His recent work on object recognition has focused on the intersection of vision and language, with methods to answer questions based on images, to learn word representations from image annotations, and to generate cartoons based on scene descriptions.

In 2016, Hoiem co-founded Reconstruct, a remote construction progress monitoring firm, to commercialize technology that integrates 3D models from images, building plans, and schedules. Reconstruct shows “what is there” vs. “what was planned.”

As CTO, he led the software development team that built Reconstruct’s web platform that has been used by more than 40 companies on 400+ construction and inspection projects worldwide.
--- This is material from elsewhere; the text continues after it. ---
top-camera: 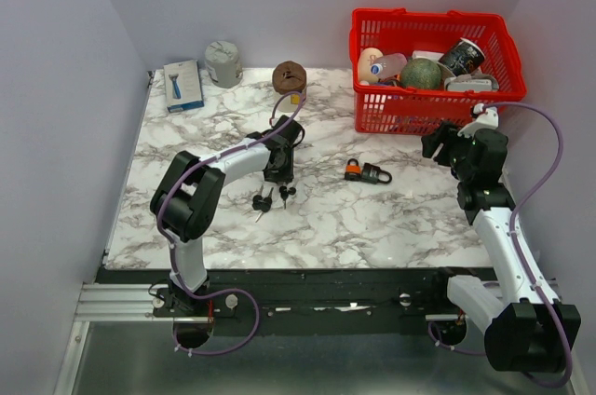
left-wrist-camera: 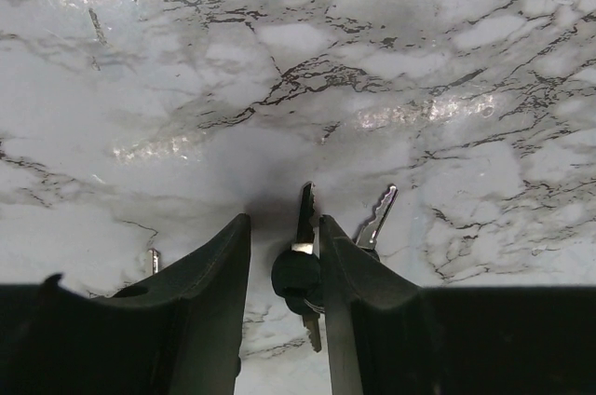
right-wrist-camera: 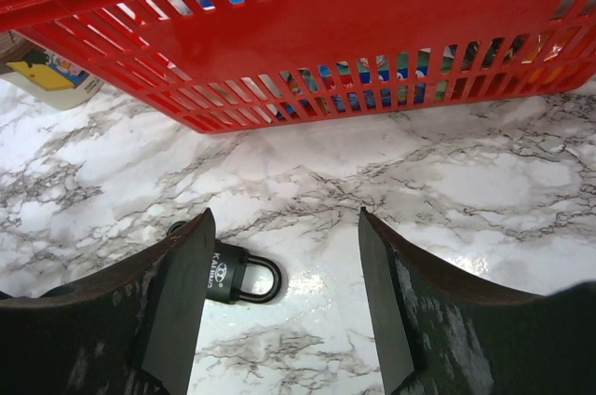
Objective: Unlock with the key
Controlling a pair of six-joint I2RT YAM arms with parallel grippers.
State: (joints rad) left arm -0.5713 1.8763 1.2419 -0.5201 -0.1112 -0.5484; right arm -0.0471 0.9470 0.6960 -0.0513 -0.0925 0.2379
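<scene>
The left arm's jaws pointed down at the marble table [top-camera: 391, 218] and stood fairly narrow around a bunch of keys [left-wrist-camera: 298, 269]. One black-headed key stood between them with its blade pointing away past the tips. Its head lay against the finger on the right side of the wrist view. A clear gap remained toward the other finger [left-wrist-camera: 214, 292], so the jaws were not clamped on it. The silver blade of a second key [left-wrist-camera: 377, 218] lay on the table just outside that right-side finger.

The padlock [top-camera: 366, 171] lay on the table well apart from the left jaws, off to their right in the overhead view, between the two arms.

The right arm's jaws stood wide apart above the table, with only bare marble between them. In the right wrist view the padlock lay just beside the tip of the left-side finger [right-wrist-camera: 182, 302], which hid part of its body, leaving the shackle in view. The red basket [right-wrist-camera: 372, 50] stood just ahead of these jaws, with assorted items inside.
</scene>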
In 2019, he transitioned to chief science officer, and he continues to lead the computer vision group in advancing state-of-the-art in 3D reconstruction and automated progress monitoring.

Hoiem is co-PI and part of an interdisciplinary team of Illinois researchers who recently received funding from both the National Science Foundation and the Discovery Partners Institute to advance the use of AI in construction.

A previous recipient of a Dean’s Excellence in Research award for an assistant professor, Hoiem has received other Illinois engineering and external awards, including a 2015 Campus Distinguished Promotion Award, 2014 CS Department C.W. Gear Junior Faculty Award, 2014 IEEE PAMI Young Researcher Award, and 2011 NSF CAREER award.

“It’s a great honor to be recognized among so many amazing faculty at Illinois,” said Hoiem. “I’m super excited about our current research directions in general purpose vision and mixed view geometry, which will help computer vision and AI make an even greater impact. It’s wonderful to have the opportunity to collaborate with such talented students and researchers.”

Edgar Solomonik
Edgar Solomonik

Assistant professor Edgar Solomonik received a 2021 Grainger College of Engineering Dean’s Excellence in Research Award. Since joining the Illinois faculty in 2016, Solomonik has been conducting innovative research in the design of efficient numerical algorithms for tensor computations in order to minimize communication costs in high-performance computing.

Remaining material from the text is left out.